Le Programme de services à l'enfance et à la famille des Premières Nations a reçu d'importants investissements destinés à faire en sorte qu'il soit véritablement centré sur l'enfant, dirigé par la communauté, et axé sur la prévention et l'intervention précoce. Une modification importante a récemment été apportée au programme afin de permettre aux jeunes pris en charge qui atteignent l'âge de la majorité de continuer à bénéficier du programme pendant deux années supplémentaires. On veille en cela à ce qu'ils bénéficient de l'aide dont ils ont besoin pour passer à l'âge adulte en cheminant sur des bases saines.

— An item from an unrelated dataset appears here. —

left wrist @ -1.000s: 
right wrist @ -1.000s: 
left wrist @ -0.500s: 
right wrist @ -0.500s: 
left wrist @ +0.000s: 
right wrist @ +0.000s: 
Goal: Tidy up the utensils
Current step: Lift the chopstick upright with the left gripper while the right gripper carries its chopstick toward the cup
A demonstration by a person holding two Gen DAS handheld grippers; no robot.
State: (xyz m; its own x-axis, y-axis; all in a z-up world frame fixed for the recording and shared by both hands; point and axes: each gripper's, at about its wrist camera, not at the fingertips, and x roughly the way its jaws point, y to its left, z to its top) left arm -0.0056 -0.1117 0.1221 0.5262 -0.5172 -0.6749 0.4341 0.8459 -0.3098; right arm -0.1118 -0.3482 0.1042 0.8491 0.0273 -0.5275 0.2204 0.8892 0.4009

Parmi les autres progrès récents visant à atteindre l'objectif de réduire le nombre d'enfants autochtones pris en charge, il y a eu la mise en place d'une loi fédérale sur les services à l'enfance et à la famille autochtone — la Loi sur les enfants, les jeunes et les familles des Premières Nations, des Inuits et des Métis —, qui est entrée en vigueur le 1er janvier 2020. Cette loi établit des principes nationaux tels que l'intérêt supérieur de l'enfant, la continuité culturelle et l'égalité réelle pour aider à guider la prestation des services à l'enfance et à la famille destinés aux enfants autochtones.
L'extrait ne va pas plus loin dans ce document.